Рассчитывал о. Иосиф на огорелышевскую лампадку, навязался к Финогеновым в гости и повадился. Приходил о. Иосиф не один, приводил подручных монахов, чаще волосатого иеродиакона о. Михаила-Шагало. Эти подручные о. Иосифа, которых он таскал за собой, обыкновенно глуповатые, надобились ему для зубоскальства.
Сядут у Финогеновых за самовар, выпьют один, выпьют другой — с монахами пили Финогеновы на спор: кто больше стаканов выпьет. Станет седьмой пот прошибать, тут и начнет о.
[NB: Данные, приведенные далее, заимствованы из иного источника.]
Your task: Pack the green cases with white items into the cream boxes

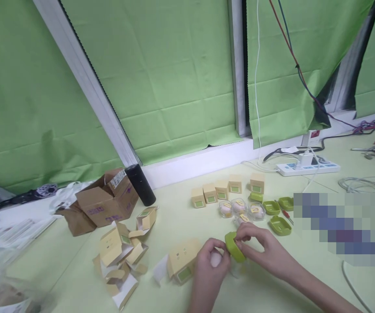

Иосиф свои анекдоты медовые и всякие подтрунивания над подручным — над тем же о. Михаилом.
О. Иосиф, хоть и пьет стакан за стаканом, и так, чтобы много выпить, да меру все-таки знает. О. Михаил меры никакой не знает, он пьет с какой-то жадностью, без передышки, и доходит до того, что совсем обалдевает, а ему все подливают.
— О. Михаил, ну еще стаканчик! — лукаво предлагает Коля: Колю хлебом не корми, любит он такие штуки.
— Достаточно, — отмахивается о. Михаил и опрокидывает стакан, облапив его крепко волосатой рукой, — достаточно: неспособен…
— Неспособен, говоришь? — скоком подхватывает о. Иосиф-Б лоха, — а как же пололка!?
— Чего пололка?
— Аниска-пололка… ай да неспособен! — фыркает о. Иосиф, — ты же ведь капусту на огороде вытоптал?
— Какую капусту?
— А такую! — и пойдет, и до того доведет беднягу, что тот просто языка лишится и от смущения что-нибудь такое выкинет, хоть караул кричи.
У о. Иосифа — язык острый, с таким языком не только огорелышевскую лампадку достанешь, а пожалуй, и звезды с неба хватать начнешь. И достал-таки о. Иосиф лампадку, а ему только того и надо было.
Другой финогеновский избранник, о. Гавриил-Дубовые кирлы, тучный и рослый, во всю щеку румянец, голос писклявый с пригнуской, добродушие необыкновенное и глупость непроходимая, взял Финогеновых своею потешностью.
О. Гавриил занимал в монастыре особенное место и был в некотором роде монастырской достопримечательностью, нисколько не уступавшей каменной лягушке — проклятому дьяволу, ржавому петушку с отсеченным клювом и пужному колоколу. Единственный из всей боголюбовской братии о. Гавриил оставался непорочным, на что не без гордости указывали всякому богомольцу.
— Я, душечка, сохраняю за слепотою! — простодушно объяснял о. Гавриил любопытствующим и добивающимся причины такого необычного явления, о котором только в писании упоминается.